:: Task instructions ::
All lines holding the word "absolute" should be located in the records and copied.
##### Data to process
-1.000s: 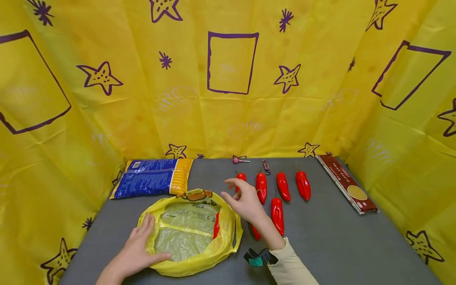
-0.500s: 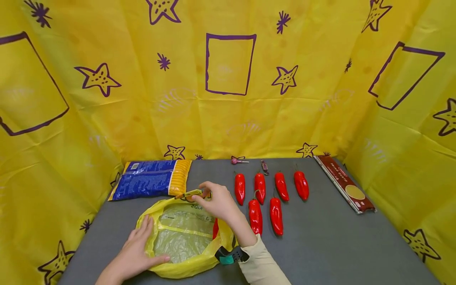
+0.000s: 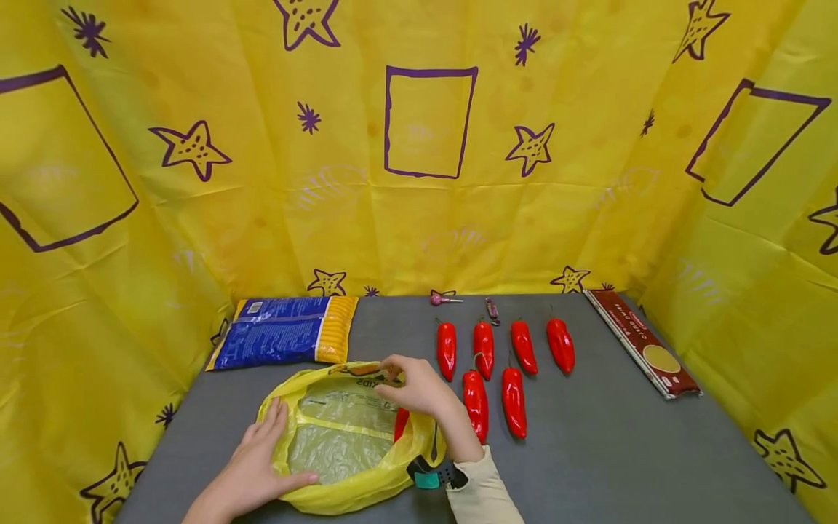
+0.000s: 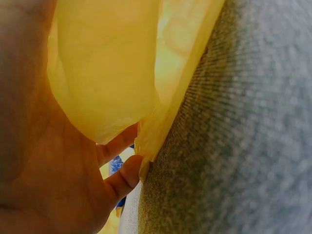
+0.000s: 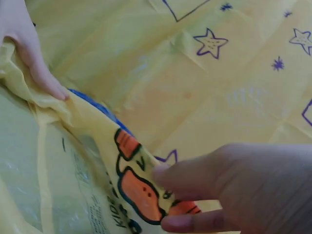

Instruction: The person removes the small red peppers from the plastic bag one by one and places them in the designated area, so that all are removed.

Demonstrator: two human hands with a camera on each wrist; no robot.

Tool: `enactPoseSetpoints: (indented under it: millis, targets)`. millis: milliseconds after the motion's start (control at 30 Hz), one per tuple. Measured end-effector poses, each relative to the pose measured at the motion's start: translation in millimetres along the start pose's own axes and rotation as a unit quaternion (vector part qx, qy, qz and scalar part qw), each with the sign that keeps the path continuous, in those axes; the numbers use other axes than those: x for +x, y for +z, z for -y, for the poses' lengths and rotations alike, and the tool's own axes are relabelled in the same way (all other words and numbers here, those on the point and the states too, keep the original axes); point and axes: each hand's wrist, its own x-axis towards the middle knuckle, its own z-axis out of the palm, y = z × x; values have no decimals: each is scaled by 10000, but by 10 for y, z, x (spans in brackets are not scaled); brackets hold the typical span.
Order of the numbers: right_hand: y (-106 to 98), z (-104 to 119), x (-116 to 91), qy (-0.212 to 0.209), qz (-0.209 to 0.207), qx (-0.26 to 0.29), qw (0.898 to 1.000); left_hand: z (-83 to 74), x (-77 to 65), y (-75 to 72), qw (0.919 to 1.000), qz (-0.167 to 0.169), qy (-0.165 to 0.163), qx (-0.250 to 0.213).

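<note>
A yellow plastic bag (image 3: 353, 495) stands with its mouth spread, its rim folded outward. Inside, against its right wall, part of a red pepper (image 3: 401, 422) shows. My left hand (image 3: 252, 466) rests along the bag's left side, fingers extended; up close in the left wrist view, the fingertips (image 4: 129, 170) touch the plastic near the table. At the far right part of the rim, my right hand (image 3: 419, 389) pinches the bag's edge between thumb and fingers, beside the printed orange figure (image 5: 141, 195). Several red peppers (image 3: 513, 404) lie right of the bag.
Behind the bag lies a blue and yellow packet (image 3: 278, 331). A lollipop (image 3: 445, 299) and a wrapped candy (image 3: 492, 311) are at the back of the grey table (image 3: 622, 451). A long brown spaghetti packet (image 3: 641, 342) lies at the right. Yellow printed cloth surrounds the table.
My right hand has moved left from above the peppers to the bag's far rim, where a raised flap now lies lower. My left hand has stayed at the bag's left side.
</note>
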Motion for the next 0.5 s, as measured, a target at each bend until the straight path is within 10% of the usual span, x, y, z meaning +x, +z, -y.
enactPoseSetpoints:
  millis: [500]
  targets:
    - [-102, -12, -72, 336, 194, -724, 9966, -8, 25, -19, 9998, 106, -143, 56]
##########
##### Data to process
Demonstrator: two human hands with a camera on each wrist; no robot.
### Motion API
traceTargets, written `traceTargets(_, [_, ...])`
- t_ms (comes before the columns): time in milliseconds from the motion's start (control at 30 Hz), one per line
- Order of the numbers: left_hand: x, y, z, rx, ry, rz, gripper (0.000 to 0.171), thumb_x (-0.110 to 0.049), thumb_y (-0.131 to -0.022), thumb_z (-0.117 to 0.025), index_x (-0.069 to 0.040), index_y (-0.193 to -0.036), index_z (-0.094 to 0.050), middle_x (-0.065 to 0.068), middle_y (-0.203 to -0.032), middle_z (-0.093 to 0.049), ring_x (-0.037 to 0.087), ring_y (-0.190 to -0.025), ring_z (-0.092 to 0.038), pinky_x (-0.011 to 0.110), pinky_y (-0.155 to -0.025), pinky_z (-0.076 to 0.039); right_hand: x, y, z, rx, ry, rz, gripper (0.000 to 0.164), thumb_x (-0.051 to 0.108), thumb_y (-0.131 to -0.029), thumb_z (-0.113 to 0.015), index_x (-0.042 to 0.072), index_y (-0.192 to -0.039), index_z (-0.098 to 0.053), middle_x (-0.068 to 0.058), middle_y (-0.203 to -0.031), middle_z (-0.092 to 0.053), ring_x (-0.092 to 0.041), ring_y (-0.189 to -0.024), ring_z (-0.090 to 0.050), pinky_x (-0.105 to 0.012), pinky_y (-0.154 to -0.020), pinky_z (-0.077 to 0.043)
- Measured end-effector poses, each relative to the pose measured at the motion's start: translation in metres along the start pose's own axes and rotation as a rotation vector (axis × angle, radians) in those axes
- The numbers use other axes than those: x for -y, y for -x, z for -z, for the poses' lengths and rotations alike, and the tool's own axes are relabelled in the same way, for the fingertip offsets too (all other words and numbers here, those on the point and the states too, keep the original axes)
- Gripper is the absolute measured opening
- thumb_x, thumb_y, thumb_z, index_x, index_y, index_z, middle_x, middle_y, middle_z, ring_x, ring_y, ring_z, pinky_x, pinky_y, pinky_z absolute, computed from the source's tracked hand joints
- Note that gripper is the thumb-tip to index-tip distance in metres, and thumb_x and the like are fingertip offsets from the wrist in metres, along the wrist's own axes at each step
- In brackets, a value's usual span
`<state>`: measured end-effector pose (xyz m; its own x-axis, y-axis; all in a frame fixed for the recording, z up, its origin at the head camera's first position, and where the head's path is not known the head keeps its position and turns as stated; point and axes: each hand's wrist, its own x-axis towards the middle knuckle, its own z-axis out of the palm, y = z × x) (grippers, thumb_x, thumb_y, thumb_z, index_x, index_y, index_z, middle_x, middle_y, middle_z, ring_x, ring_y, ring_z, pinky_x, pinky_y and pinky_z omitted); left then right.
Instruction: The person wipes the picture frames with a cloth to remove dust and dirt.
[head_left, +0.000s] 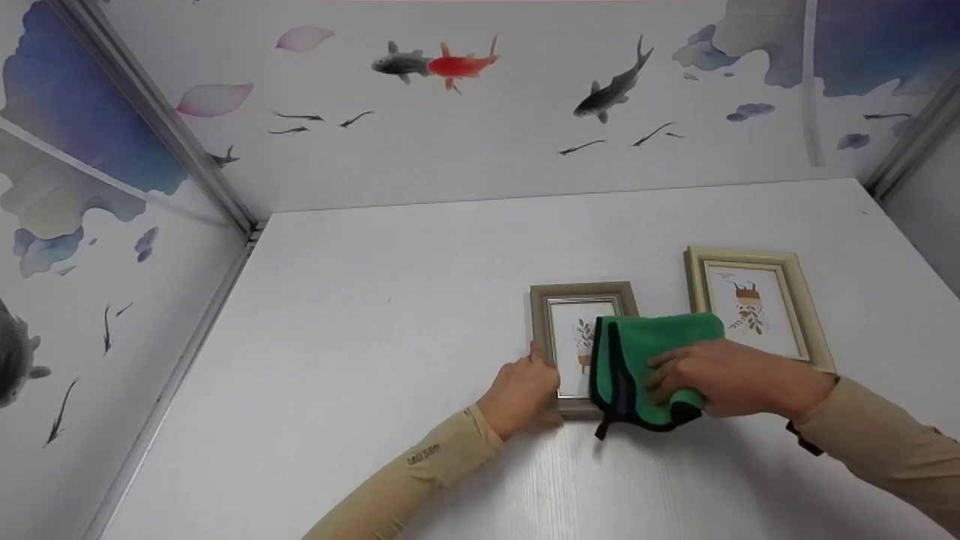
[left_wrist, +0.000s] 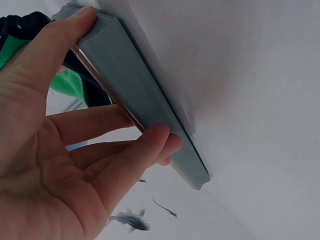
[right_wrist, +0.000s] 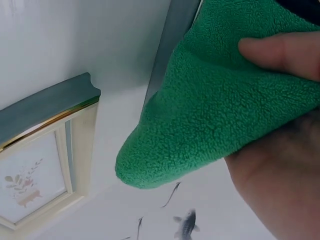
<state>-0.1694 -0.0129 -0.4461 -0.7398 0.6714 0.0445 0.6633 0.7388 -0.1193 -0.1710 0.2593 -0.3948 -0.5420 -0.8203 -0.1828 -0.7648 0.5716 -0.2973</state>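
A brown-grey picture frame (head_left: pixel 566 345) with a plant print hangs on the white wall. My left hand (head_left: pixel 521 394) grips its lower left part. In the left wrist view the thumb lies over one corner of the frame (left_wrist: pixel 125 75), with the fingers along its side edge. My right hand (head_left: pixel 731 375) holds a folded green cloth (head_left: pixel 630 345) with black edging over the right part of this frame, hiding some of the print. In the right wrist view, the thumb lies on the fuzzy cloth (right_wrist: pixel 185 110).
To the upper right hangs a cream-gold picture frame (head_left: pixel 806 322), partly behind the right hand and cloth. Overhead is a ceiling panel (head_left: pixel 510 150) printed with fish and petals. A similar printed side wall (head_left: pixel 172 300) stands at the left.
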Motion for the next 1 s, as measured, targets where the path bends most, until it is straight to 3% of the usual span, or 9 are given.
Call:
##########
:: Expected answer ::
- Gripper is the absolute measured opening
- thumb_x, thumb_y, thumb_z, index_x, index_y, index_z, middle_x, middle_y, middle_z, ring_x, ring_y, ring_z, pinky_x, pinky_y, pinky_z absolute, computed from the source's tracked hand joints

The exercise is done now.